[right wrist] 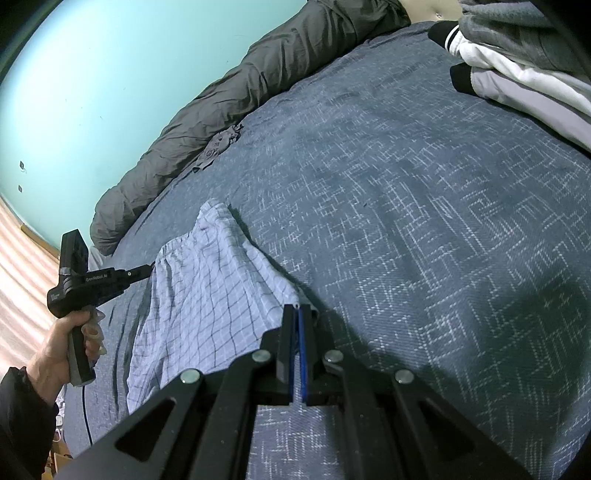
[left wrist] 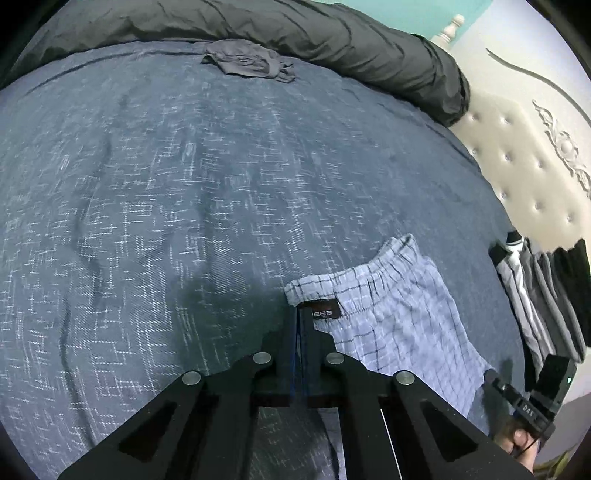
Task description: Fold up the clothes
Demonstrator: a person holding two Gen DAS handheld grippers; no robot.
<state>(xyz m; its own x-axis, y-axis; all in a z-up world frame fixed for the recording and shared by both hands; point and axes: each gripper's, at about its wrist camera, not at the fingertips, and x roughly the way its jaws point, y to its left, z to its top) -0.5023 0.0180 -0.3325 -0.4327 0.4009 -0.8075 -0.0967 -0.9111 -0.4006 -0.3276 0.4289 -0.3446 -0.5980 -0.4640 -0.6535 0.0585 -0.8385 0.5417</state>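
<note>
the scene is filled by a bed (left wrist: 184,184) covered with a blue-grey patterned spread. along its far edge a dark grey duvet (left wrist: 295,33) is bunched in a long roll, and behind it a turquoise wall (right wrist: 92,92) is seen. a cream tufted headboard (left wrist: 524,162) is shown at the right of the left wrist view.

near the headboard a stack of folded clothes (right wrist: 524,66) in grey, white and black is laid on the spread, well apart from the work.

pale blue checked shorts (left wrist: 399,310) are spread on the near part of the bed, with the elastic waistband turned toward the bed's middle. a dark label (left wrist: 325,312) is seen at the waistband edge.

a small crumpled grey garment (left wrist: 247,62) is left just beside the duvet, far from the shorts.

the left gripper (left wrist: 300,314) is closed fully on the waistband corner of the shorts by the label; its jaws are pressed together on the cloth. in the right wrist view it is seen held in a hand (right wrist: 55,350) at the shorts' far side.

the right gripper (right wrist: 297,310) is likewise closed tight, with a corner of the shorts' checked fabric pinched between its jaws.
</note>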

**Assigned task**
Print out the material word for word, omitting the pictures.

**Expected output**
[right wrist] 
[left wrist] 
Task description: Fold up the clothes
Demonstrator: a person holding two Gen DAS handheld grippers; no robot.
<state>(xyz m; its own x-axis, y-axis; all in a z-up world frame fixed for the recording and shared by both hands; point and axes: each gripper's, at about its wrist camera, not at the fingertips, and x roughly the way its jaws point, y to its left, z to its top) -0.5023 0.0180 -0.3325 -0.4327 0.4009 -0.8075 -0.0967 -0.9111 -0.4006 -0.3276 0.4289 -0.3446 -0.5980 -0.4640 -0.6535 0.0585 -0.8385 0.5417</state>
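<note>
the scene is filled by a bed (left wrist: 184,184) covered with a blue-grey patterned spread. along its far edge a dark grey duvet (left wrist: 295,33) is bunched in a long roll, and behind it a turquoise wall (right wrist: 92,92) is seen. a cream tufted headboard (left wrist: 524,162) is shown at the right of the left wrist view.

near the headboard a stack of folded clothes (right wrist: 524,66) in grey, white and black is laid on the spread, well apart from the work.

pale blue checked shorts (left wrist: 399,310) are spread on the near part of the bed, with the elastic waistband turned toward the bed's middle. a dark label (left wrist: 325,312) is seen at the waistband edge.

a small crumpled grey garment (left wrist: 247,62) is left just beside the duvet, far from the shorts.

the left gripper (left wrist: 300,314) is closed fully on the waistband corner of the shorts by the label; its jaws are pressed together on the cloth. in the right wrist view it is seen held in a hand (right wrist: 55,350) at the shorts' far side.

the right gripper (right wrist: 297,310) is likewise closed tight, with a corner of the shorts' checked fabric pinched between its jaws.
</note>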

No more output is needed.